Abstract Detail

Nº613/2422 - Identifying and measuring the role of natural selection in the evolution of floral nectar attributes: Avoiding the pitfalls
Format: ORAL
Authors
Graham Pyke, Zong-Xin Ren & Nickolas Waser
Affiliations
Abstract
Determining how floral nectar attributes have evolved and continue to evolve is important and necessary for understanding, managing, conserving and manipulating plant biology. However, there are several pitfalls that can and do arise along this path. One pitfall is the assumption, often implicit, that plants evolve nectar attributes to benefit their animal pollinators, rather than themselves. Instead, floral nectar should be viewed as an evolutionarily stable strategy with fitness outcomes clearly identified for both plant nectar production and pollinator behaviour. To suggest that pollinators preferentially visit or revisit individual plants on the basis of their nectar attributes is similarly problematic because pollinators are generally unable to assess nectar attributes of a flower (volume, concentration, composition) without probing it and removing its nectar and unlikely to remember and preferentially revisit or avoid particular plants based on encountered nectar. Another pitfall is to argue, also often implicitly, that a plant population or species has certain nectar attributes because these attributes benefit the population or species rather than an individual plant. There are also problems with attempts to measure what has been termed ‘phenotypic selection’ by observing correlations across individual plants between some measure of plant reproductive fitness (e.g., seed set) and various phenotypic traits, possibly including nectar attributes. In addition, measurements of ‘phenotypic selection’ sometimes omit consideration of male function reproduction which should be half the story.
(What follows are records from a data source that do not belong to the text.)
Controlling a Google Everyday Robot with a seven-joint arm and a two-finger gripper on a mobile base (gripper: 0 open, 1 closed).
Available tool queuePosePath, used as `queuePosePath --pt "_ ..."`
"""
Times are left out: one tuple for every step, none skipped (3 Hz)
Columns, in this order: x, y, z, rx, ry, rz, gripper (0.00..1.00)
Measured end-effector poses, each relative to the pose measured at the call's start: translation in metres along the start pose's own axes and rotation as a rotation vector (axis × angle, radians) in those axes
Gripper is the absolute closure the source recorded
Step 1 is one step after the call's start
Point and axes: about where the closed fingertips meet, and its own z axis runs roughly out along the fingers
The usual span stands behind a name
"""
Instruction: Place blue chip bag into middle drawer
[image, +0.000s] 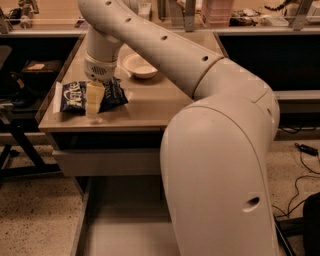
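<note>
Gripper (95, 107) low over one blue chip bag (71, 98), one bowl (140, 66) nearby, one middle drawer (120, 235) open below; jaws' spread unclear.

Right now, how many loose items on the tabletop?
2: blue chip bag near the front-left corner, under the end effector; white bowl behind it. The arm may hide more.
</note>
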Motion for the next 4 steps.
queuePosePath --pt "-0.0001 0.0003 0.0004 0.003 0.001 0.0 0.41" --pt "-0.0001 0.0003 0.0005 0.003 0.001 0.0 0.65" --pt "-0.0001 0.0003 0.0004 0.003 0.001 0.0 0.88" --pt "-0.0013 0.0003 -0.003 0.003 0.002 0.0 1.0"
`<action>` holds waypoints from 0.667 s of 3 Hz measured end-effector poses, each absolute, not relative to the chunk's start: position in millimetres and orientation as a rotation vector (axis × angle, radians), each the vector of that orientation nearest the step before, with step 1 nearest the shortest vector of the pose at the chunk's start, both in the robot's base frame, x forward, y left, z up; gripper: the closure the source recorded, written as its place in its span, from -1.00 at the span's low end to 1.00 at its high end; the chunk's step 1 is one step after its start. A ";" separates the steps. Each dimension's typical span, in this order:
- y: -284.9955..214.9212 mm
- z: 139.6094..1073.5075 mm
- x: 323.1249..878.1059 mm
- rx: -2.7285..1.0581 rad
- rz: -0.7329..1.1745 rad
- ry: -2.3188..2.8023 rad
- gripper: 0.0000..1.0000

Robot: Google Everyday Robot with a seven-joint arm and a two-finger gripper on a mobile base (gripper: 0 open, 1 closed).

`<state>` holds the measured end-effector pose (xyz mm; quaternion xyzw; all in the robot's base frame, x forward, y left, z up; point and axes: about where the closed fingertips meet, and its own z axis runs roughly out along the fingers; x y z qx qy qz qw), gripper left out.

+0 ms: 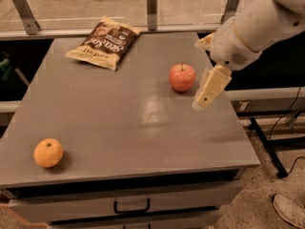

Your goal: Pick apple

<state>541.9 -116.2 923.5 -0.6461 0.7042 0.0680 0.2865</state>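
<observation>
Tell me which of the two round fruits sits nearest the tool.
The red-pink apple, just left of the tool at the table's right side; the orange sits far away at the front-left corner.

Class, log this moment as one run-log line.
task: pick apple | apple: on table, not held | hand: above table, just right of apple in view, not touching | stage: pre-grasp

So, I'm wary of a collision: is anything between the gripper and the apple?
Nothing visible does. The gripper hangs close beside the apple, with only bare table between them. The chip bag at the back and the orange at the front left lie well off that path.
</observation>
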 end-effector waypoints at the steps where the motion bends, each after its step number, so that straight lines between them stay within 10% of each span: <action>1: -93.6 907.2 581.6 -1.663 0.263 1.834 -1.00; 2: -83.0 883.2 605.8 -1.603 0.341 1.842 -1.00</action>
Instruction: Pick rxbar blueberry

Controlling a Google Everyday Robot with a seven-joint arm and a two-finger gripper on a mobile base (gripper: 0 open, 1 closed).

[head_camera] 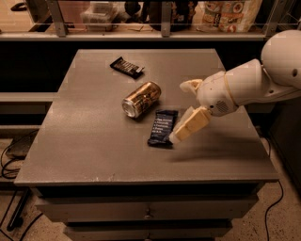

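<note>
The rxbar blueberry is a flat dark navy wrapper with rows of light text, lying on the grey table near its middle. My gripper comes in from the right on a white arm and hangs just right of the bar. It is open and empty. One cream finger reaches down to the bar's right edge, and the other sits higher and farther back.
A gold can lies on its side just left of and behind the bar. A smaller black bar wrapper lies at the back. A shelf with bags and containers runs behind the table. Drawers are below the tabletop.
</note>
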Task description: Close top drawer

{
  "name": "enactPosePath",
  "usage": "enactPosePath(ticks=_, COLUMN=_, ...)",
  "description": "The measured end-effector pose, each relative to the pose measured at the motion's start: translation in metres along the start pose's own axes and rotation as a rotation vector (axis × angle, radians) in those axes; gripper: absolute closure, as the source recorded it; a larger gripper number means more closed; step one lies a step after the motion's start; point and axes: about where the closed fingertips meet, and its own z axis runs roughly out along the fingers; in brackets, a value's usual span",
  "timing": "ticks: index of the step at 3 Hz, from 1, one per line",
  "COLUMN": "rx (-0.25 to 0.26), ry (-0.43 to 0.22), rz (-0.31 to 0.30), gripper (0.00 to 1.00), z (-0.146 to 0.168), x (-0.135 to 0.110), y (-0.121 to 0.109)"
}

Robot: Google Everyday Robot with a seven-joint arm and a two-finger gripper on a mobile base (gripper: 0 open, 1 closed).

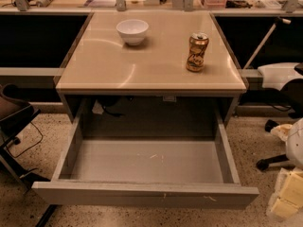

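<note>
I could see the gripper [288, 198] only in part, just right of the front corner of the top drawer [142, 196], where the view's right and bottom edges cut it off. In the dark recess behind the drawer, a pale scrap [97, 108] and a dark cable [113, 111] were too dim for me to identify. Left of the drawer, a chair [14, 115] ran off the edge.

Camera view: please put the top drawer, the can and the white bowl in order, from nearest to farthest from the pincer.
The pincer is at the lower right edge, low beside the open drawer.
1. top drawer: open, its front right corner is next to the pincer.
2. can: on the table, right side.
3. white bowl: on the table, further back and left of the can.
</note>
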Motion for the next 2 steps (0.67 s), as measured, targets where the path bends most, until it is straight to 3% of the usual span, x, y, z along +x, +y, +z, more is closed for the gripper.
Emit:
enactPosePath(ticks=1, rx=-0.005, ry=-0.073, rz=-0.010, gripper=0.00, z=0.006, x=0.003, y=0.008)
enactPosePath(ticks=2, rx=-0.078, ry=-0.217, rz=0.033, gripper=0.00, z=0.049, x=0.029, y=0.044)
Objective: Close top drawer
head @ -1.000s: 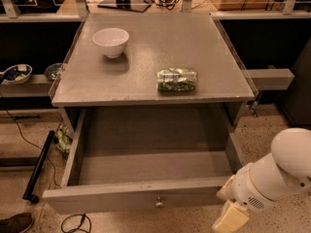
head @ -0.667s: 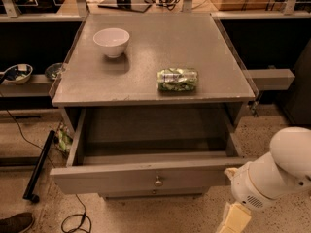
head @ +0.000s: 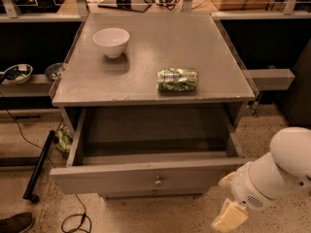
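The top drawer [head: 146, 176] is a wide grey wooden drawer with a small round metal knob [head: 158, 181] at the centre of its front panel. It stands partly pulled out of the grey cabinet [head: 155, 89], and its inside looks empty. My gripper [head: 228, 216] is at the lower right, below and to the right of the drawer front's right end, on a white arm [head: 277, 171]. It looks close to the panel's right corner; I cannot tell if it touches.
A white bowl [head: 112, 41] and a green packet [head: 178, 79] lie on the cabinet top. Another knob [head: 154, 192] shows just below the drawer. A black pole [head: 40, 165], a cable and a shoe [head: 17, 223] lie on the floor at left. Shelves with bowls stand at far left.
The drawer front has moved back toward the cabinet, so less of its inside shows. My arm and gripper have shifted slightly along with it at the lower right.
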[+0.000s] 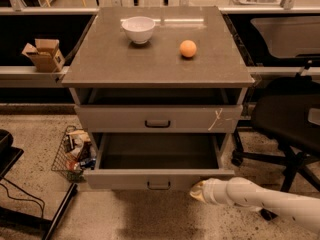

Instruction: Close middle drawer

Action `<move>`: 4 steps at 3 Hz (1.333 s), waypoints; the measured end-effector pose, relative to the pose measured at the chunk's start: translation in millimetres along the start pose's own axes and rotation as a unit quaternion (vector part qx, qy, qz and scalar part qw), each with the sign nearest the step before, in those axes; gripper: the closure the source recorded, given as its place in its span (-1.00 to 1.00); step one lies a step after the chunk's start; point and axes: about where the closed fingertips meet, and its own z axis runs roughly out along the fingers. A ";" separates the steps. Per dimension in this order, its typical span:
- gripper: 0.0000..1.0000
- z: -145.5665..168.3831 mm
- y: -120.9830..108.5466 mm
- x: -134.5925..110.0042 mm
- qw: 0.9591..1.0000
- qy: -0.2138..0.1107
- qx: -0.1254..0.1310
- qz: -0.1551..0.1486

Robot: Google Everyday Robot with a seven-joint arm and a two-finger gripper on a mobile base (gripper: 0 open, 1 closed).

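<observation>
Middle drawer point(158, 155): pulled well out of the table point(160, 66), its dark inside open to view and nothing visible in it.
Drawer front: plain grey, lowest and nearest in the view, with a small dark handle point(159, 185) at its centre.
Pincer point(197, 192): low at the right of the view, just at the lower right corner of the drawer front, right of the handle; whether it touches the front cannot be told.
Pincer state: cannot tell (only a pale yellowish tip shows, pointing left toward the drawer).
Arm point(265, 201): white, coming in from the lower right edge and lying nearly level above the floor.
Upper drawer point(125, 118): above the open one, grey front with white scratch marks near its right end and a dark handle in the middle.
Tabletop: a white bowl point(138, 29) at the back left, an orange point(188, 48) to its right, the two well apart.
Left of the table: a wire basket point(70, 156) of odds and ends on the floor, and a cardboard box point(44, 54) on a ledge higher up.
Right of the table: a black chair point(290, 119) on castors.
</observation>
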 end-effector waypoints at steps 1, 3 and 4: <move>1.00 -0.8 1.2 0.6 1.000 0.000 0.001 0.000; 1.00 -2.7 -37.2 9.4 1.000 -0.006 0.029 0.008; 1.00 -6.5 -67.7 12.9 0.999 -0.009 0.052 0.011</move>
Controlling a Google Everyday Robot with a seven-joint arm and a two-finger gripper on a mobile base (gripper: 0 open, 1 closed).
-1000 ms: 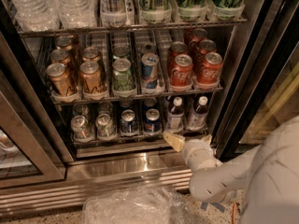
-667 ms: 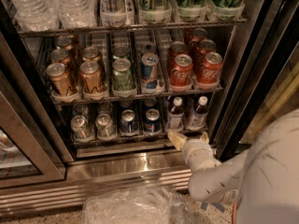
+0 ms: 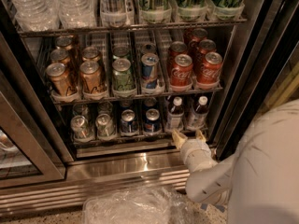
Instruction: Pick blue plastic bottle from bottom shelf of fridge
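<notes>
Change: gripper (image 3: 189,136) has barely moved; jaws spread at the bottom shelf (image 3: 121,141) front rail.
Meaning: blue plastic bottle (image 3: 174,115) just beyond, not yet grasped.

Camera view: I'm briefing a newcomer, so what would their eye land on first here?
The white arm's two-finger gripper, open, is at the front rail of the dark wire bottom shelf, just below two small white-capped plastic bottles at the shelf's right end. Above them, red cola cans stand out on the right side of the middle rack, with gold cans at its left.
</notes>
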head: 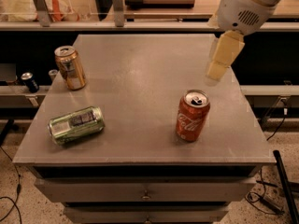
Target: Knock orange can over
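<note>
Approach step: my gripper (217, 69) hangs over the table's (140, 78) right side; how open, I cannot tell. Next: cross left to the upright orange can (70, 67).

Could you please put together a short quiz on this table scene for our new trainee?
1. True or false: the golden-orange metallic drink can with the dark label stands upright near the left rear corner, as the camera sees it, of the grey metal table.
2. Which can lies on its side? A: the red Coca-Cola can; B: the green metallic can; C: the golden-orange can.
3. Fill in: the cream-coloured gripper hangs in the air at the table's right side in the view, nearest the ___ can.
Key: 1 true; 2 B; 3 red Coca-Cola.
</note>
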You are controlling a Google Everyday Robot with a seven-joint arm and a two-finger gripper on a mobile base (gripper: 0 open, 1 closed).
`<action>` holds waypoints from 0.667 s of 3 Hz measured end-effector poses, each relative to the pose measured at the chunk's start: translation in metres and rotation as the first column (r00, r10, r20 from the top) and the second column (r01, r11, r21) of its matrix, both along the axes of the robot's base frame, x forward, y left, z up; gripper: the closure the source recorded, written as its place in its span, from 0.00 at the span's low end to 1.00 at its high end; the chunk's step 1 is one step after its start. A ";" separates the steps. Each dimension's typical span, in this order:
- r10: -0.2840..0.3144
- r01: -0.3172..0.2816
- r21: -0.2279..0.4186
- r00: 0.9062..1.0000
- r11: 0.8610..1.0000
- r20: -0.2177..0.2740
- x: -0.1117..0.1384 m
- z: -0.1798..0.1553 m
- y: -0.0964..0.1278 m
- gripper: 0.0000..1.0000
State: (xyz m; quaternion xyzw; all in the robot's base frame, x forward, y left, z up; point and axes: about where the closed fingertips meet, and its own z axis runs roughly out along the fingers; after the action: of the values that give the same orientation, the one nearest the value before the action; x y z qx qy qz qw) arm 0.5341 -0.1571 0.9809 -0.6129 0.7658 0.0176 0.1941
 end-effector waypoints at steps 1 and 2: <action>0.001 -0.001 0.016 1.000 1.000 0.001 0.003 -0.001 0.004 0.00; 0.000 0.000 0.021 1.000 1.000 0.005 0.004 -0.001 0.005 0.00</action>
State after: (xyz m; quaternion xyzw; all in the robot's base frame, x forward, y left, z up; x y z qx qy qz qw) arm 0.5384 -0.1524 0.9802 -0.6108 0.7651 0.0241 0.2023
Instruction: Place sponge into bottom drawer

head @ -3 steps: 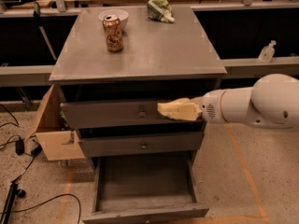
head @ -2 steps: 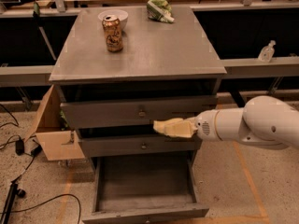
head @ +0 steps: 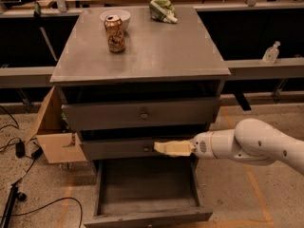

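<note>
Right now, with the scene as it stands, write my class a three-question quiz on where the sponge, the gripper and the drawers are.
1. True or false: the sponge lies inside the bottom drawer.
2. The gripper is level with: A) the top drawer, B) the middle drawer, C) the cabinet top.
3. What stands on the cabinet top just in front of the white bowl?

Key: 1. False; the gripper holds the sponge above the open bottom drawer. 2. B. 3. The soda can.
</note>
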You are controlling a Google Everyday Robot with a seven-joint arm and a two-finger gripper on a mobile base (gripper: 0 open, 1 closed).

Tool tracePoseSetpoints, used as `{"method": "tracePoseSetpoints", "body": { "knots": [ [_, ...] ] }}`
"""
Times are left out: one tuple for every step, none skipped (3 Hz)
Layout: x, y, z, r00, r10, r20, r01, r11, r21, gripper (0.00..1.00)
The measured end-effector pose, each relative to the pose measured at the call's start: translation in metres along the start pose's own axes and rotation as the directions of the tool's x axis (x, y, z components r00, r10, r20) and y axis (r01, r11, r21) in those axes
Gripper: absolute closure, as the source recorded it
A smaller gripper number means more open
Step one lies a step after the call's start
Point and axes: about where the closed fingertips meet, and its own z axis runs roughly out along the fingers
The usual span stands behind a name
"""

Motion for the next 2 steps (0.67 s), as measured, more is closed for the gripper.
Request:
{"method": "tracePoseSetpoints", "body": {
  "knots": [
    [0.016,-0.018,0.019,0.999,0.036,-0.002,-0.036,0.9993,-0.013,1.00],
    [0.044,-0.051,0.062,1.000,0.011,0.008,-0.011,0.9996,-0.025,1.00]
  ]
}}
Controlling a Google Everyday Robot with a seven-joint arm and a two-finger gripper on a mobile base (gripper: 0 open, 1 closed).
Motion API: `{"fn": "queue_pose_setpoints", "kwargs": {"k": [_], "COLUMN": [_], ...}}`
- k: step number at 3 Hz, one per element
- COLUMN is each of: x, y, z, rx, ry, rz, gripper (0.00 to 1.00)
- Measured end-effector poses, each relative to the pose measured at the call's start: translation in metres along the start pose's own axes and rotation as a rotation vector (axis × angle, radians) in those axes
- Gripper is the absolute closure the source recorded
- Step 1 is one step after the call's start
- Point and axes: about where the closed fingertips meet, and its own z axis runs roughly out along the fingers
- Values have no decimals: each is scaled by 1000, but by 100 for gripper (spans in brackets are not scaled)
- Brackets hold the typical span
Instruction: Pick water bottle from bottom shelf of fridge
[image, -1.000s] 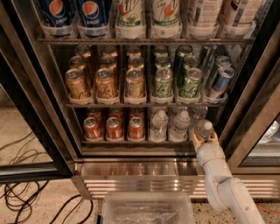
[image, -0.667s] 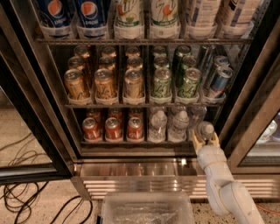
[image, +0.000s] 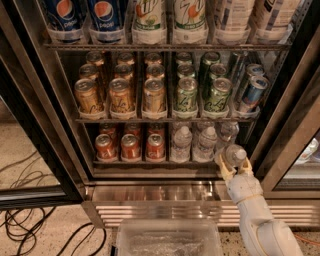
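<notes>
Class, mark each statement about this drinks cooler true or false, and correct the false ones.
1. The gripper, at the right end of the bottom shelf, has its jaws closed on a water bottle. True.
2. On that shelf's left stand red soda cans. True.
3. Gold and green cans share the bottom shelf. False: the gold cans and green cans stand on the rack above.
4. The cooler door is shut. False: the fridge is open and the arm reaches in.
5. Only one water bottle is there. False: other bottles stand to its left.
</notes>
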Motion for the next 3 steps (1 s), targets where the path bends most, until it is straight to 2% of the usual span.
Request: {"fn": "queue_pose_setpoints", "kwargs": {"k": [2, 3], "x": [-108, -137], "y": [46, 61], "z": [-68, -92], "rx": [-183, -278], "ry": [-269, -280], "rz": [-39, -29], "gripper": [100, 100]}}
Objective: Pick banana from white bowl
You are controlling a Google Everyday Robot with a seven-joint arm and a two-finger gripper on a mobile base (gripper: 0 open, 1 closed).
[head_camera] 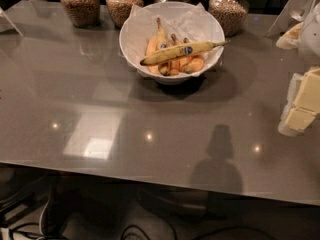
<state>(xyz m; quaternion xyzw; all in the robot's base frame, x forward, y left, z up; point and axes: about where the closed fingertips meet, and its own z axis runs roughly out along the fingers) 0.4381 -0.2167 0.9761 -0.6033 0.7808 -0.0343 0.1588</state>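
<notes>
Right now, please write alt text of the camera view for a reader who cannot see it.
A long, slim yellow banana with a blue sticker lies across shorter orange bananas in a large white paper-lined bowl on a glossy grey table. The robot's cream gripper hangs at the right edge, apart from the bowl; brown-filled glass jars stand behind.

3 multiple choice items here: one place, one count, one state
1. Where is the gripper relative to the white bowl? A above it B at the picture's right edge C inside it
2. How many glass jars stand behind the bowl? A two B four C six
3. How does the banana lie? A across the shorter bananas in the bowl B standing upright C in the gripper
B, it shows at the right edge; B, four line the back; A, it rests atop the others.
</notes>
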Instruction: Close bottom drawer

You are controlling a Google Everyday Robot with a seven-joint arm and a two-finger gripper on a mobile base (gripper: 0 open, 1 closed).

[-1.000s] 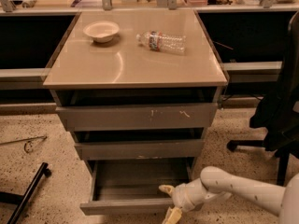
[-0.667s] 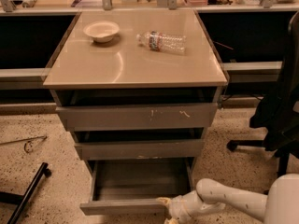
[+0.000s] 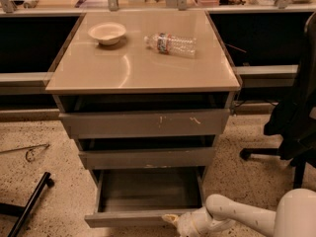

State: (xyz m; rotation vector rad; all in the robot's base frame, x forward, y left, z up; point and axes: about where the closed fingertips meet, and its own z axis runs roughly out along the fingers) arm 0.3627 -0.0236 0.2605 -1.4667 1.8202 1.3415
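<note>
The bottom drawer of the grey cabinet is pulled out, showing its shallow grey box interior; its plain front runs along the bottom of the view. My gripper on the white arm comes in from the lower right and sits against the right part of the drawer front. Above are the middle drawer with a pale chip and the top drawer with white scratches, both slightly open.
On the cabinet's tan top stand a white bowl and a lying plastic bottle. A black office chair stands at the right. A black bar and a wire lie on the speckled floor at left.
My arm has swung left and lower; the gripper moved from over the drawer's right corner down to the drawer front. The drawer looks equally far out.
</note>
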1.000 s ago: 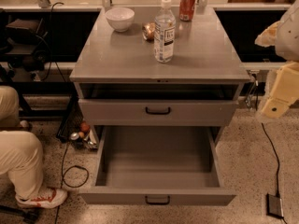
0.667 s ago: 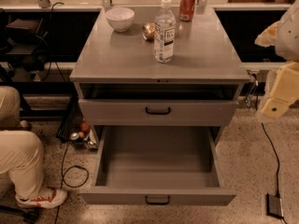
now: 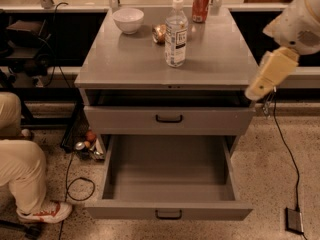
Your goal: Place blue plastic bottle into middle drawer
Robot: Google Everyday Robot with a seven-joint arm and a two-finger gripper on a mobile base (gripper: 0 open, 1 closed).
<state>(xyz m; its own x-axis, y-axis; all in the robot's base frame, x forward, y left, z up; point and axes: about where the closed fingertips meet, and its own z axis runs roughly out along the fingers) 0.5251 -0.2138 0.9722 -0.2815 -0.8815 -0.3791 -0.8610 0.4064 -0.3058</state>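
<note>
Approach seems the step in hand. Right of the white bowl (image 3: pixel 128 20), the blue plastic bottle (image 3: pixel 175 34) stands upright on the tabletop (image 3: pixel 125 66), ungrasped. Below it the middle drawer (image 3: pixel 169 211) sits open (pulled well out). Far right hangs the tool (image 3: pixel 264 81), spread or pressed together I cannot tell. Next it likely must swing left to the bottle.

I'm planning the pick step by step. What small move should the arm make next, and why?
Probably swing the pincer in over the cabinet top, toward the blue plastic bottle. It stands upright there, ungrasped, while the pincer hangs beside the cabinet's right edge, apart from it. The middle drawer already sits open, so nothing needs opening first.
</note>
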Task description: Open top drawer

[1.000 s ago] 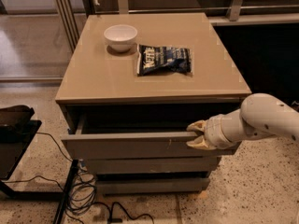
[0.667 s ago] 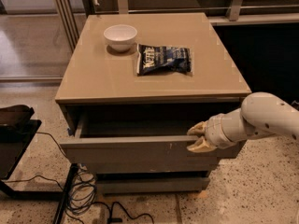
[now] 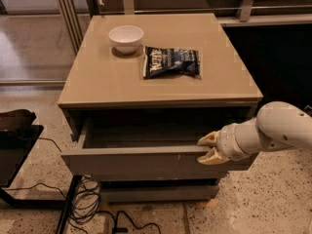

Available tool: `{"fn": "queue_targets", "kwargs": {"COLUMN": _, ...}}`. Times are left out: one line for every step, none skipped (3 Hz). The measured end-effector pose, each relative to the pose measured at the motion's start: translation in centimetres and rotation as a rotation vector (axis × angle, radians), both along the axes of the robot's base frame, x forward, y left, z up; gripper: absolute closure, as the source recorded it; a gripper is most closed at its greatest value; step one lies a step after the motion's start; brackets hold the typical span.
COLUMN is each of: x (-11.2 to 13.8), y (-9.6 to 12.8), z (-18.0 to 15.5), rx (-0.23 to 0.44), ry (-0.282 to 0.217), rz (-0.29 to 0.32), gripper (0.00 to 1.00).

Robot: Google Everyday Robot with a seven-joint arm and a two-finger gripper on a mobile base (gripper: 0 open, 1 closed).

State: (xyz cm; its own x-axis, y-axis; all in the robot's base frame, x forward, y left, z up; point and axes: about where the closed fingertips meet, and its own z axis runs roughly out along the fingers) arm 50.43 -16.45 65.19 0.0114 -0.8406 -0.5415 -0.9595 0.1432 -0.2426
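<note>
The top drawer (image 3: 141, 161) of the grey-taupe cabinet stands pulled out partway, with its shallow grey inside (image 3: 146, 136) showing and small pale scratches on its front right of centre. My gripper (image 3: 207, 148) comes in from the right on a white arm (image 3: 273, 130). Its pale fingers (image 3: 208, 139) straddle the top edge of the drawer front near its right end, one above and one below the edge.
A white bowl (image 3: 126, 38) and a dark chip bag (image 3: 171, 62) lie on the cabinet top (image 3: 97, 77). Lower drawer fronts (image 3: 156, 193) sit below. Black cables (image 3: 90, 204) and a dark stand (image 3: 14, 145) are on the floor at left.
The top drawer has slid further out toward the camera, showing more of its inside. My gripper has moved with its front edge.
</note>
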Motion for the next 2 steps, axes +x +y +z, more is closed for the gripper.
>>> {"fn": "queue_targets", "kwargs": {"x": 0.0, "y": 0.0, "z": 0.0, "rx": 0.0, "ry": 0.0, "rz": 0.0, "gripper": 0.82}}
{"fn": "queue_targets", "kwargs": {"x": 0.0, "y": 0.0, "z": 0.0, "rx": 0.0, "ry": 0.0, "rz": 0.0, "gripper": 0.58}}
A final pitfall may arise when attempts are made to determine the nature and extent of natural selection in relation to nectar attributes through experimental manipulation because such experiments may not leave everything else unchanged. Determining how floral nectar attributes evolve will therefore require a carefully developed approach with much care given to avoiding the pitfalls described above. However, this may not be easy, especially given how easy it is for these pitfalls to arise.